Diese Comic-Form hat der Marburger ganz bewusst gewählt. "Ich wollte die Möglichkeit nutzen, durch die Zeichnungen Menschen zu anonymisieren und dennoch aber deren Geschichten zu erzählen."

Deshalb sind seine Protagonisten zwar nicht bis ins kleineste Detail gezeichnet, nicht foto-realistisch, aber doch als Individuen erkennbar. "Der Grund ist auch, dass Gemaltes eine gewisse Kindlichkeit hat,  vielleicht auch etwas, dass das Herz etwas offen lässt", hofft Pourviseh. 

Abgestumpft von all den Bildern

Denn wir alle seien längst abgestumpft von all den Bildern von ertrinkenden Personen im Mittelmeer, hätten schon so viel virtuelles Leid gesehen, dass man das emotional gar nicht mehr an sich ranlasse.  

"Aber wer so ein einfach gemaltes Bild sieht, eine Illustration, der folgt vielleicht etwas länger der Geschichte der Menschen, der Personen, die eben hinter diesem Bild stehen."

Komplexes Thema Seerecht

Auf den über 200 Seiten seiner Graphic Novel erzählt Adrian Pourviseh aber nicht nur von spektakulären Rettungseinsätzen, sondern auch, wie diese geübt werden. Wieder und wieder muss die Crew die Abläufe trainieren, das Seerecht lernen.  
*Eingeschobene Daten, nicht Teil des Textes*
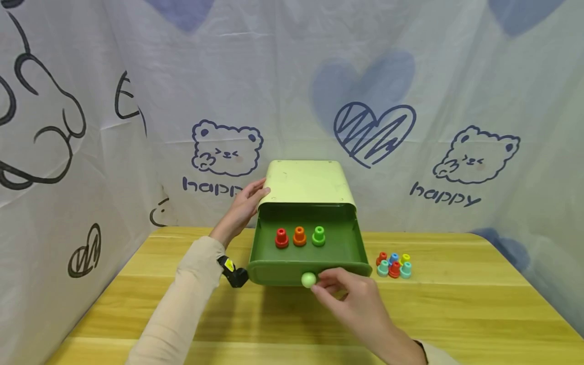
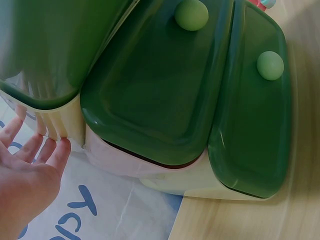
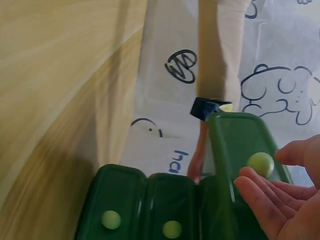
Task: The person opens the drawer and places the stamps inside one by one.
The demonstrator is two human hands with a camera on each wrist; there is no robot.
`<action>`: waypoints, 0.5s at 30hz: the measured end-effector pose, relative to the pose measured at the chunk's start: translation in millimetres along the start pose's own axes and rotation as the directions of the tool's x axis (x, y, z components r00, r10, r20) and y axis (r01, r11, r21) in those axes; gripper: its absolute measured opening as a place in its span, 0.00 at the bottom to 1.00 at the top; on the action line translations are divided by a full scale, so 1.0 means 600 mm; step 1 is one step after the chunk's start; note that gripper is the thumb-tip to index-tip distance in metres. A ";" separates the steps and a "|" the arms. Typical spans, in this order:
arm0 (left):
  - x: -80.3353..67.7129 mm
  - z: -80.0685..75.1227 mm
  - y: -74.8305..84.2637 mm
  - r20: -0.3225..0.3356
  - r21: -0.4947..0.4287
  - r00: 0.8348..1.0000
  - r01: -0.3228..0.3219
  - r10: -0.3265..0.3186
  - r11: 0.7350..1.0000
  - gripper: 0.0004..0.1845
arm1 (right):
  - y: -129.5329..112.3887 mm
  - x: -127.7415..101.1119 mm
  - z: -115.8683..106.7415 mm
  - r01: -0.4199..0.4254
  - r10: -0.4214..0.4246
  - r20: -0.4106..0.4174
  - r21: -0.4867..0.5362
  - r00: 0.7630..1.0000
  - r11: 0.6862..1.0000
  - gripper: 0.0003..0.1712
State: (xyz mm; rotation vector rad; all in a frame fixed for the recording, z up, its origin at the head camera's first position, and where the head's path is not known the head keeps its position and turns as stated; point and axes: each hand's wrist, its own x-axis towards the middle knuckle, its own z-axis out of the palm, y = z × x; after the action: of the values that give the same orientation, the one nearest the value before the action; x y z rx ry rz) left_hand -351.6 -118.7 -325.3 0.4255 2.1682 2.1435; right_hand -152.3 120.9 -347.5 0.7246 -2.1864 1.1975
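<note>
Here the pale knob [image 1: 308,280] of the open drawer [image 1: 310,248] lies just left of the right hand [image 1: 353,299] fingers [image 1: 325,276], loosely apart, touching it; the left hand [image 1: 244,205] lies flat against the cabinet [image 1: 306,183].

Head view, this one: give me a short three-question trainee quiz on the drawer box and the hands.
1. True or false: the top drawer is pulled out.
2. How many pegs stand inside that drawer? A) two B) three C) six
3. Which hand is at the pale green knob, and where is the other?

Key:
1. True.
2. B: a red peg, an orange peg and a green peg.
3. The right hand is at the knob; the left hand rests against the cabinet.
</note>
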 end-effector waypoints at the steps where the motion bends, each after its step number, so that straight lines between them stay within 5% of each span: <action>1: 0.000 0.000 0.000 0.000 -0.002 1.000 0.001 -0.001 1.000 0.32 | 0.002 0.000 0.003 -0.008 0.008 0.003 -0.012 1.000 1.000 0.08; 8: 0.001 -0.001 -0.001 -0.002 -0.001 1.000 0.002 -0.002 1.000 0.32 | 0.003 -0.002 0.022 -0.155 0.159 0.060 -0.059 0.985 0.986 0.08; 15: 0.002 0.000 -0.002 -0.013 -0.010 1.000 0.001 -0.001 1.000 0.31 | 0.014 -0.004 0.040 -0.062 0.060 -0.034 -0.046 0.998 0.997 0.08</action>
State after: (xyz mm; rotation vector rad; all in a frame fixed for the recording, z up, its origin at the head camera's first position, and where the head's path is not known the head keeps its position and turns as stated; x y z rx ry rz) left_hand -353.1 -118.2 -326.3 0.4109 2.1626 2.1624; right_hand -160.9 104.5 -364.8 0.6188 -2.2161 1.1756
Oranges Rettungsboot mit drei Insassen vor einem Schiff mit Namen Seawatch

Zum Beispiel wo die Hoheitsgebiete der verschiedenen Länder beginnen, aber auch, wann zum Beispiel Libyen das Feuer eröffnen kann. "Das Thema ist hochkomplex," meint er. Viele Fragen würden aber zum Beispiel bei einem dreiminütigen Bericht über das Mittelmeer keinen Platz finden. "In meinem Buch haben sie den Platz, den sie benötigen", sagt der 28-Jährige.  

 Dokumentarische Graphic Novel

Seine Graphic Novel sei dabei nicht völlig neutral: "Das, was man sieht, berührt einen ja." Trotzdem habe er sich bemüht, nur das Erlebte abzubilden: "Ich bin kein Journalist. Ich beschreibe das klar als Aktivist, aber es ist eine dokumentarische GraphicNovel."

Natürlich wolle er mit seinem Debüt auch etwas bewegen, gibt der Marburger offen zu: "Ich wünsche mir, dass die Leute, die gegen Migration sind, die von Angst geleitet werden oder von rechten Ideologien, sich mit dieser Realität auseinandersetzen, die in meinem Buch beschrieben ist."